Publicaties

Handelingen met lentivirale getransduceerde zoogdiercellen

Adviezen | 29.11.2005 | 051129-01

De COGEM is gevraagd te adviseren over werkzaamheden met getransduceerde zoogdiercellen waarin een niet-replicatie competente lentivirale vector is gebracht. Het doel van het onderzoek is de ontwikkeling en fysiologie van hartspierweefsel te bestuderen. De aanvrager is reeds in het bezit van een vergunning voor werkzaamheden met getransduceerde cellen in een ML-II laboratorium. Het verzoek tot wijziging van de vergunning betreft twee studies en heeft betrekking op de omlaagschaling van betrokken werkzaamheden waarbij specifieke meetapparatuur gehanteerd wordt. Deze apparatuur is gesitueerd in een ruimte die niet gekwalificeerd is voor de werkzaamheden.

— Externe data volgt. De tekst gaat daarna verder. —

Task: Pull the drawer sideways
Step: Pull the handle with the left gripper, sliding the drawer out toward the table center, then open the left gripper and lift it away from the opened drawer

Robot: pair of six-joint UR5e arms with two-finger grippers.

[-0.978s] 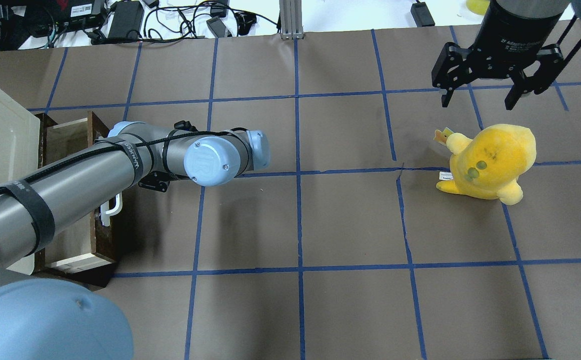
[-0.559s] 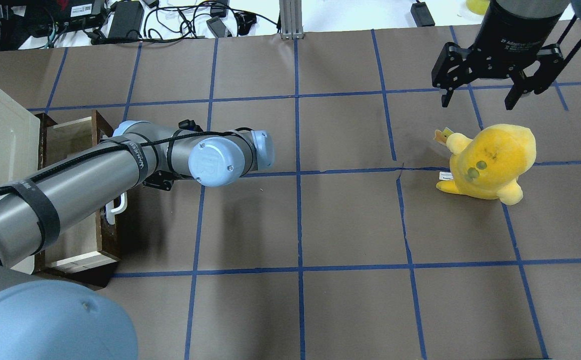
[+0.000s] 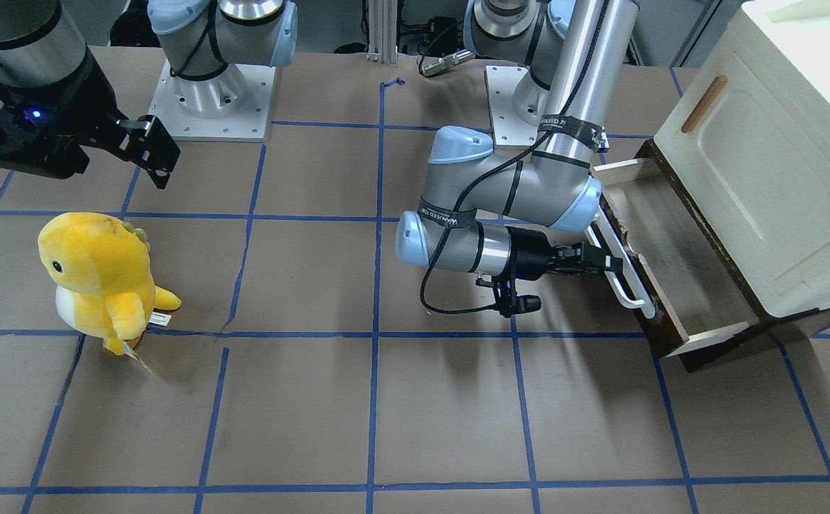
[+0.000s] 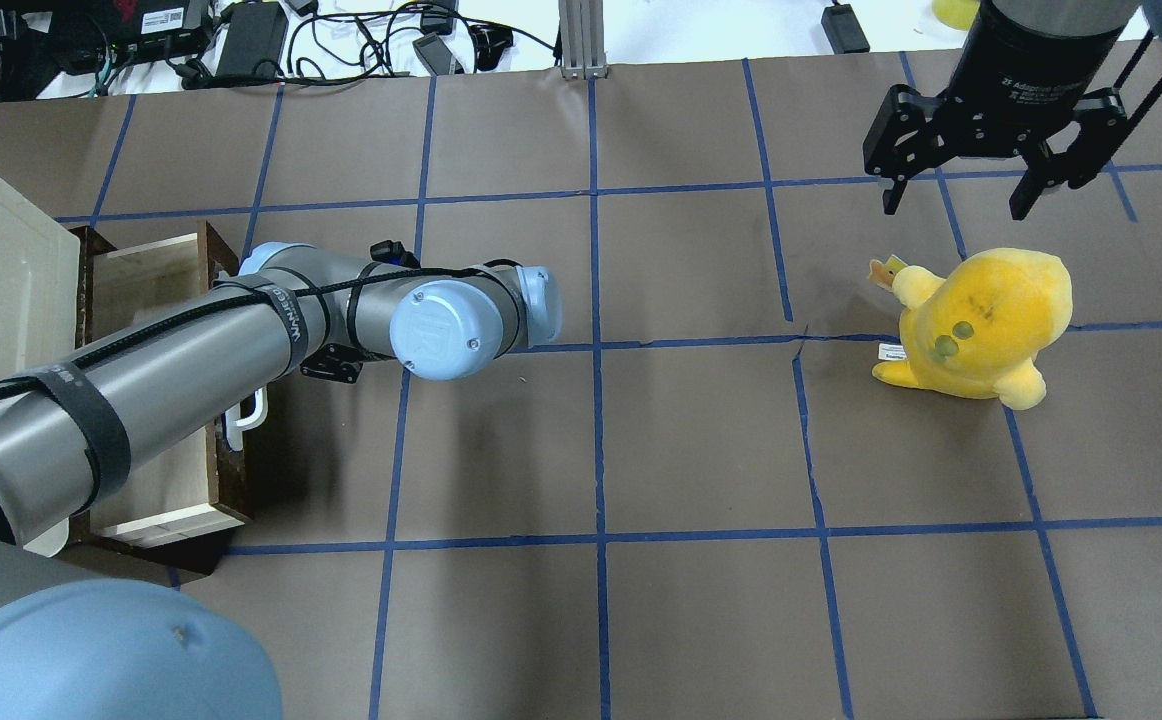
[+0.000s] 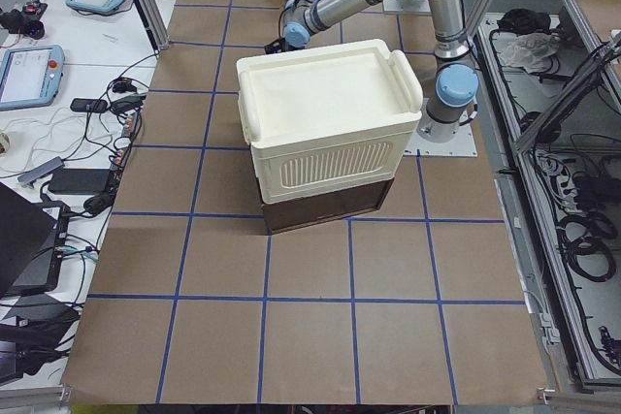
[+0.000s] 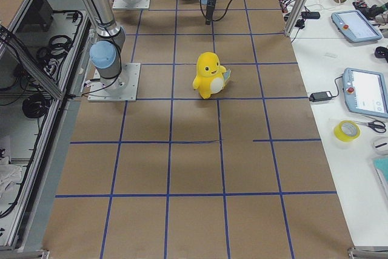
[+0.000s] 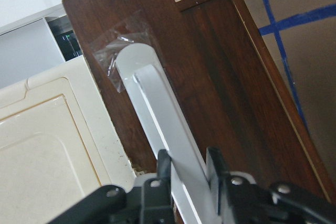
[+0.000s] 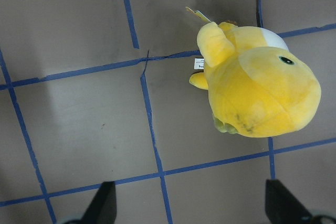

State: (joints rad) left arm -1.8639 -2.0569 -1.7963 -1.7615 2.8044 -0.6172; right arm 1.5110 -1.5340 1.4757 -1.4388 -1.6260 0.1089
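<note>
— Drawer point(image 3: 672, 264) location: where is it found?
— It is seen drawn partway out from under the cream cabinet point(image 3: 765, 164), at the robot's left end of the table point(image 3: 386, 400), with its pale inside exposed.
— How is it held?
— Its white bar handle point(image 3: 628, 285) is clamped between the left fingers point(image 7: 164, 169), which are closed narrowly around the bar.
— And the other arm?
— The right fingers point(image 4: 889, 190) are spread wide and nothing is gripped. They are held above the table near a yellow plush toy point(image 4: 981, 315), apart from it.
</note>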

Risico’s bij werkzaamheden met lentivirale vectoren kunnen ontstaan door aanwezigheid van replicatie-compentent retrovirus (RCR) of niet-replicatie-competente vrije lentivirale deeltjes welke zich mogelijk in het milieu kunnen verspreiden. 
In de eerste studie worden electrofysiologische metingen uitgevoerd aan de getransduceerde cellen (die getest zijn op afwezigheid van virussen, zoals HIV-1) in een open kweekschaaltje buiten inperking. In de andere studie worden getransduceerde cellen geïnjecteerd in proefdieren waarna een MRI gemaakt wordt. De MRI bevindt zich op D-I niveau.
De COGEM is van mening dat met het hanteren van de door de aanvrager voorgestelde werkwijze en aanvullende voorschriften, de risico’s voor mens en milieu bij de omlaagschaling van de werkzaamheden verwaarloosbaar klein zijn. De COGEM wijst er op dat bij de werkzaamheden buiten inperking veilige microbiologische technieken in acht genomen moeten worden.